Created 'musaab_error_analysis.md' with 25 failure cases ready for your analysis.

Please open this file in a text editor to complete your qualitative analysis.


In [11]:
# putting the info in md
markdown_template = f"""# Assignment 1: TF-IDF Baseline Error Analysis

**Team Member:** Muhammad Musaab ul Haq
**Baseline Accuracy:** 0.5250

---

## Failure Case Analysis

"""

for index, row in analysis_sample.iterrows():
    correct_choice = 'A' if row['text_a_is_closer'] else 'B'
    model_choice = 'A' if row['predicted_text_a_is_closer'] else 'B'

    markdown_template += f"### Analysis of Case {index}\n\n"
    markdown_template += f"**Truth:** {correct_choice} | **Predicted:** {model_choice} "
    markdown_template += f"(A: {row['similarity_a']:.3f}, B: {row['similarity_b']:.3f})\n\n"

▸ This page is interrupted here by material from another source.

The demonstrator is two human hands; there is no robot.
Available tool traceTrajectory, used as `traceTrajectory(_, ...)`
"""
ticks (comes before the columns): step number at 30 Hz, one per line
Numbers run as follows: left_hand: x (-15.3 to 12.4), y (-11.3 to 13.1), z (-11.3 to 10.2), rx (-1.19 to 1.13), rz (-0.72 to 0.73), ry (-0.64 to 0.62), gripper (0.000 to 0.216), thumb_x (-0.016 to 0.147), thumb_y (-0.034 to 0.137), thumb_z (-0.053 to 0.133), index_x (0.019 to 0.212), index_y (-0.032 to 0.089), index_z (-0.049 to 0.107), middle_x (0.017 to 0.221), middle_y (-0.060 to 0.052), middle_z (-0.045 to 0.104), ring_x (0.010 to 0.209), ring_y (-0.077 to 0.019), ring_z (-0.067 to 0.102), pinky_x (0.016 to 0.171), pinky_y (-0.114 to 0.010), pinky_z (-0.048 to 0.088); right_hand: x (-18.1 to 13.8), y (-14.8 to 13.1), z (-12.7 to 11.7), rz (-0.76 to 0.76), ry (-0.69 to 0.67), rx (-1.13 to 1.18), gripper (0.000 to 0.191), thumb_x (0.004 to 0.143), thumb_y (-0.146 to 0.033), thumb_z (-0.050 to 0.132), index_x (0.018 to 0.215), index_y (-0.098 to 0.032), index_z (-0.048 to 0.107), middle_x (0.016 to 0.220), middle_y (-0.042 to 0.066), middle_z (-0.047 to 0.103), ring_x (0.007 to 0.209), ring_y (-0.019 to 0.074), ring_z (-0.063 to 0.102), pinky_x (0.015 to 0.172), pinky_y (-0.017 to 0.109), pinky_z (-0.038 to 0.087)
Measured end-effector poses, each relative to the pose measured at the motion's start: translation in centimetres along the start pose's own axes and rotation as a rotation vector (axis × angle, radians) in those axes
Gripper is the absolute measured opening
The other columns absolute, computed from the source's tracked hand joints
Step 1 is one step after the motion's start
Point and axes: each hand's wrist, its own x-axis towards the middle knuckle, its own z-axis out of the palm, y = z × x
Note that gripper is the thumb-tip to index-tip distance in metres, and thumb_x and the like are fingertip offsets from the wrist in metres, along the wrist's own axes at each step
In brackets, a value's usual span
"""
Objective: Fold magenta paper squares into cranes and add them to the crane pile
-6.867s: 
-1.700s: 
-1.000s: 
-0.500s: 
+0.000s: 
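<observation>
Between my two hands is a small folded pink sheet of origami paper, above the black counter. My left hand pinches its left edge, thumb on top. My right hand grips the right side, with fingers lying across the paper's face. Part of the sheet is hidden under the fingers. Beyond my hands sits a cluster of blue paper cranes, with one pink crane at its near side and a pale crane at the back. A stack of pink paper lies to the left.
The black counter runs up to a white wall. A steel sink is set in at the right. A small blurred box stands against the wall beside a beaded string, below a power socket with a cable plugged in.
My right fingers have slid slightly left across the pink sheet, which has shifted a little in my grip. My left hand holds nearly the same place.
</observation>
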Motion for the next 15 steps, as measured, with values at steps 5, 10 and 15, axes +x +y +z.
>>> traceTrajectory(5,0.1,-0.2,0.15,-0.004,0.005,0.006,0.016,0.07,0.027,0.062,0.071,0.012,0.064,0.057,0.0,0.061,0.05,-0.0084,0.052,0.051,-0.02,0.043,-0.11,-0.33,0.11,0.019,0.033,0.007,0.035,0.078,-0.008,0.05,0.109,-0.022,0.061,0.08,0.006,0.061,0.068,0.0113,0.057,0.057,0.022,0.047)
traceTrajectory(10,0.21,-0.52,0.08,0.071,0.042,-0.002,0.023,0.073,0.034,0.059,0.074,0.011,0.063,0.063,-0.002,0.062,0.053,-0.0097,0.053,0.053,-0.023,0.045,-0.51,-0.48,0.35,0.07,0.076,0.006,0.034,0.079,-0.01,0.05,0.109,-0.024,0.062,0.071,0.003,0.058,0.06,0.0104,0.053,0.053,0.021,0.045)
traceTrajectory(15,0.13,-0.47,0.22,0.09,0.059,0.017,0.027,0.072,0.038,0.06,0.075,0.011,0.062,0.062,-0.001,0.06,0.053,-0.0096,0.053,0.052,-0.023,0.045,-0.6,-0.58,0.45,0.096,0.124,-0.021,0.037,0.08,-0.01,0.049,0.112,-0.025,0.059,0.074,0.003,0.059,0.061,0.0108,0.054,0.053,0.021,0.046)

    markdown_template += "<details>\n<summary>Story Texts</summary>\n\n"
    markdown_template += f"**Anchor:** {row['anchor_text']}\n\n"
    markdown_template += f"**Choice A:** {row['text_a']}\n\n"
    markdown_template += f"**Choice B:** {row['text_b']}\n\n"
    markdown_template += "</details>\n\n"

    markdown_template += "**Why the Human was right:** \n\n"
    markdown_template += "**Why the TF-IDF Model failed:** \n\n"
    markdown_template += "**Error Category:** ``\n\n"
    markdown_template += "---\n\n"

with open('A1_Musaab_error_text.md', 'w', encoding='utf-8') as f:
    f.write(markdown_template)

print("Created 'A1_Musaab_error_text.md' with 25 failure cases.")

Created 'A1_Musaab_error_text.md' with 25 failure cases.